### [Your task]
Each line below must be set down exactly as it stands.

### [Record extracts]
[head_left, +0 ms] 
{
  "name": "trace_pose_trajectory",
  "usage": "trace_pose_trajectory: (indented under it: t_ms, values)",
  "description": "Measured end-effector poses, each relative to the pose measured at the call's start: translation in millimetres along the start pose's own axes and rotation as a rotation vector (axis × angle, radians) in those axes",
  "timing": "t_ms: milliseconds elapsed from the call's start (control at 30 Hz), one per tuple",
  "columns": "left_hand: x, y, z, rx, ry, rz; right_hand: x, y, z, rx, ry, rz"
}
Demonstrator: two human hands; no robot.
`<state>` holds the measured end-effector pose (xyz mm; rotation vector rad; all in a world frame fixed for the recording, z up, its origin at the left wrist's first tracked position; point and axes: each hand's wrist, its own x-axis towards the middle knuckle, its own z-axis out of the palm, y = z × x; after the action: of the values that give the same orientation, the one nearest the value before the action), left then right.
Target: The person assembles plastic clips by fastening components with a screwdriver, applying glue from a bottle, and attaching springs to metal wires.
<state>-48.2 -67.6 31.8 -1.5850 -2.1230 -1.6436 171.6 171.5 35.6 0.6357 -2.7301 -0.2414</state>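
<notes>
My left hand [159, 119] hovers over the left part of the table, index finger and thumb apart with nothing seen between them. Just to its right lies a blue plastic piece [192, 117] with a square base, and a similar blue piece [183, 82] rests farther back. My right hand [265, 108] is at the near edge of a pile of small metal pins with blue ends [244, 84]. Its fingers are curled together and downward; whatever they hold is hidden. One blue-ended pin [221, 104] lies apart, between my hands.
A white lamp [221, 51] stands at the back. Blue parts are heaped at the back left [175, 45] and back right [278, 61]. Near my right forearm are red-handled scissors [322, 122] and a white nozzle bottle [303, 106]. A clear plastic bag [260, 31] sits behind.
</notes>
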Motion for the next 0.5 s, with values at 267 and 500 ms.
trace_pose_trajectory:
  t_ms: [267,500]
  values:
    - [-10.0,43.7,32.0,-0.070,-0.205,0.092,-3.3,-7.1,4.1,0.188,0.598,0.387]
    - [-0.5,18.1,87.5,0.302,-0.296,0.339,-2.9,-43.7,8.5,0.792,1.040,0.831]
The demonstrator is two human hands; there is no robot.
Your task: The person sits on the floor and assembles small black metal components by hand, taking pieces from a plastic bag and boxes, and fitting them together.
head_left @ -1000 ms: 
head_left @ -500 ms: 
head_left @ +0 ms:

### [Reply to the task]
[head_left, +0 ms] 
{
  "name": "trace_pose_trajectory",
  "usage": "trace_pose_trajectory: (indented under it: t_ms, values)",
  "description": "Measured end-effector poses, each relative to the pose measured at the call's start: translation in millimetres along the start pose's own axes and rotation as a rotation vector (axis × angle, radians) in those axes",
  "timing": "t_ms: milliseconds elapsed from the call's start (control at 30 Hz), one per tuple",
  "columns": "left_hand: x, y, z, rx, ry, rz; right_hand: x, y, z, rx, ry, rz"
}
Demonstrator: two human hands; no robot.
`<state>` holds the measured end-effector pose (xyz mm; rotation vector rad; all in a world frame fixed for the recording, z up, its origin at the left wrist's first tracked position; point and axes: each hand's wrist, its own x-axis towards the middle knuckle, its own z-axis out of the palm, y = z × x; after the action: of the values that give the same orientation, the one nearest the value before the action), left then right.
Target: The person assembles plastic clips by fastening components with a screwdriver, applying glue from a bottle, and attaching springs to metal wires.
<state>-48.2 -67.6 31.8 -1.5850 -2.1230 -1.6436 171.6 171.5 35.6 0.6357 -2.7301 -0.2414</state>
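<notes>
My left hand [159, 119] hovers over the left part of the table, index finger and thumb apart with nothing seen between them. Just to its right lies a blue plastic piece [192, 117] with a square base, and a similar blue piece [183, 82] rests farther back. My right hand [265, 108] is at the near edge of a pile of small metal pins with blue ends [244, 84]. Its fingers are curled together and downward; whatever they hold is hidden. One blue-ended pin [221, 104] lies apart, between my hands.
A white lamp [221, 51] stands at the back. Blue parts are heaped at the back left [175, 45] and back right [278, 61]. Near my right forearm are red-handled scissors [322, 122] and a white nozzle bottle [303, 106]. A clear plastic bag [260, 31] sits behind.
</notes>
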Motion for the next 0.5 s, with values at 267 and 500 ms.
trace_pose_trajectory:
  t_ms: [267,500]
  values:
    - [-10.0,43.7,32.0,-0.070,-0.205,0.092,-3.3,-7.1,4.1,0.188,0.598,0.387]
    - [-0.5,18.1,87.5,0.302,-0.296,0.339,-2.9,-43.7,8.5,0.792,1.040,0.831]
The demonstrator is two human hands; there is no robot.
Your task: The person sits on the floor and assembles small black metal components by hand, taking pieces from a plastic bag and boxes, and fitting them together.
head_left @ -1000 ms: 
head_left @ -500 ms: 
head_left @ +0 ms:

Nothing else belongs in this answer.